What needs to be done: The entire listing below is to be written out exactly, minus the pictures.
========================
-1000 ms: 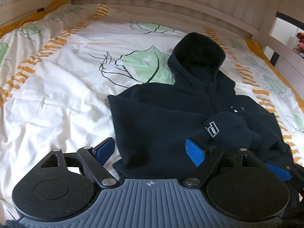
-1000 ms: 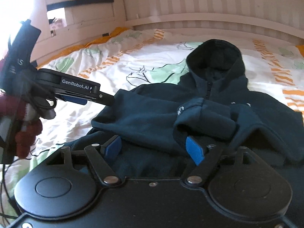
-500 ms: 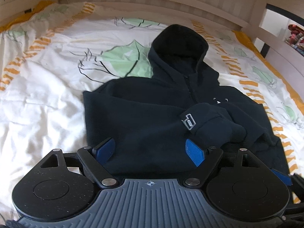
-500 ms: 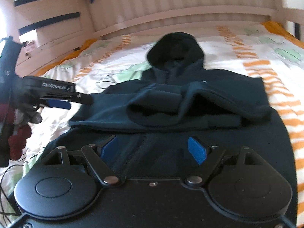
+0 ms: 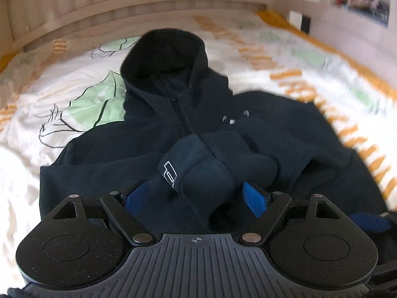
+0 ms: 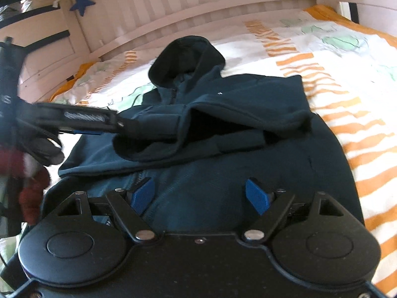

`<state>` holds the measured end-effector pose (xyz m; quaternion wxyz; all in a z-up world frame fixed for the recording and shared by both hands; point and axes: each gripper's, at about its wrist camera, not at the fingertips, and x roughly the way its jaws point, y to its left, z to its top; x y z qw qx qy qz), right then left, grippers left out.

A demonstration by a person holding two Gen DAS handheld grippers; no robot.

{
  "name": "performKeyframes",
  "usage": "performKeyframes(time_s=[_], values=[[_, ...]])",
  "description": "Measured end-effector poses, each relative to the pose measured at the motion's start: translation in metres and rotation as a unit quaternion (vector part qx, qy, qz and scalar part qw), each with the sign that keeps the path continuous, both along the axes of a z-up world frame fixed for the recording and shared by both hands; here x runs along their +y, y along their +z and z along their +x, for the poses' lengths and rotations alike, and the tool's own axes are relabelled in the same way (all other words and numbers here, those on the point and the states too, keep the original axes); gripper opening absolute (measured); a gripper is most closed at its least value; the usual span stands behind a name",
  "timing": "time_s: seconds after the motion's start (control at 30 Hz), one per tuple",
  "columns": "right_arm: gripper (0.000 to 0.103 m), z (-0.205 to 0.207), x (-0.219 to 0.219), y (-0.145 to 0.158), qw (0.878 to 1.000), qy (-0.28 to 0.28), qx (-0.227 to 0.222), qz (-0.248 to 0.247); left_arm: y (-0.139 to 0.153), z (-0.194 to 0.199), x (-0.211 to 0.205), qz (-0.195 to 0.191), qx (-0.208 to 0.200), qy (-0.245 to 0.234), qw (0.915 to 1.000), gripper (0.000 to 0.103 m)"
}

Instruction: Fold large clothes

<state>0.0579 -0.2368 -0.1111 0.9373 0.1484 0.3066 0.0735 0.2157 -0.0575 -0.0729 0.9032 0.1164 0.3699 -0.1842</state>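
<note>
Sleeves folded in on the dark navy zip-up fleece hoodie (image 5: 178, 114); both tongs, left gripper (image 5: 196, 195) and right gripper (image 6: 201, 195), gape empty, probably next gripping its near hem.

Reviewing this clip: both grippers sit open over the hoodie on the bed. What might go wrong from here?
1. The sleeves lie bunched across the hoodie; folding over them would likely leave a lumpy result.
2. The left gripper frames the cuff; closing may catch only it, dragging the sleeve out.
3. The right gripper might pinch just the top layer near the zipper.
</note>
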Motion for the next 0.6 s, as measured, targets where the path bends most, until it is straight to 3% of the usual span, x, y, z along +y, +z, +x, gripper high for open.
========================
Worked solution:
-1000 ms: 
-1000 ms: 
-500 ms: 
-500 ms: 
+0 ms: 
+0 ms: 

`<state>` holds the measured end-effector pose (xyz m; quaternion wxyz; all in a z-up world frame fixed for the recording and shared by both hands; point and axes: each gripper's, at about its wrist camera, not at the fingertips, and x roughly the way its jaws point, y to its left, z to its top; x y z qw qx qy qz), right then left, grippers left out.

A demonstration by a person holding two Gen DAS handheld grippers; no robot.

{
  "name": "performKeyframes",
  "usage": "performKeyframes(time_s=[_], values=[[_, ...]])",
  "description": "Measured end-effector poses, each relative to the pose measured at the motion's start: translation in metres and rotation as a unit quaternion (vector part qx, qy, qz and scalar part qw), each with the sign that keeps the path continuous, both along the axes of a z-up world frame fixed for the recording and shared by both hands; here x runs along their +y, y along their +z and z along their +x, for the poses' lengths and rotations alike, and the tool's own axes are relabelled in the same way (all other words and numbers here, those on the point and the states too, keep the original axes); gripper opening absolute (measured); a gripper is most closed at its least value; the usual span stands behind a name",
  "timing": "time_s: seconds after the motion's start (control at 30 Hz), one per tuple",
  "columns": "right_arm: gripper (0.000 to 0.103 m), z (-0.205 to 0.207), x (-0.219 to 0.219), y (-0.145 to 0.158), qw (0.878 to 1.000), qy (-0.28 to 0.28), qx (-0.227 to 0.222), qz (-0.248 to 0.247); left_arm: y (-0.139 to 0.153), z (-0.194 to 0.199), x (-0.211 to 0.205), qz (-0.195 to 0.191), qx (-0.208 to 0.200), qy (-0.245 to 0.234), qw (0.915 to 1.000), gripper (0.000 to 0.103 m)"
}

Instruction: Fold large clothes

<state>0.0579 -0.2368 -0.1111 0.9373 0.1484 0.3066 0.0735 0.2157 -0.0575 -0.0729 0.9032 0.1164 0.3699 -0.1842</state>
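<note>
Sleeves folded in on the dark navy zip-up fleece hoodie (image 5: 178, 114); both tongs, left gripper (image 5: 196, 195) and right gripper (image 6: 201, 195), gape empty, probably next gripping its near hem.

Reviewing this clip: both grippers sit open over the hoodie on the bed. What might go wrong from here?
1. The sleeves lie bunched across the hoodie; folding over them would likely leave a lumpy result.
2. The left gripper frames the cuff; closing may catch only it, dragging the sleeve out.
3. The right gripper might pinch just the top layer near the zipper.
</note>
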Motion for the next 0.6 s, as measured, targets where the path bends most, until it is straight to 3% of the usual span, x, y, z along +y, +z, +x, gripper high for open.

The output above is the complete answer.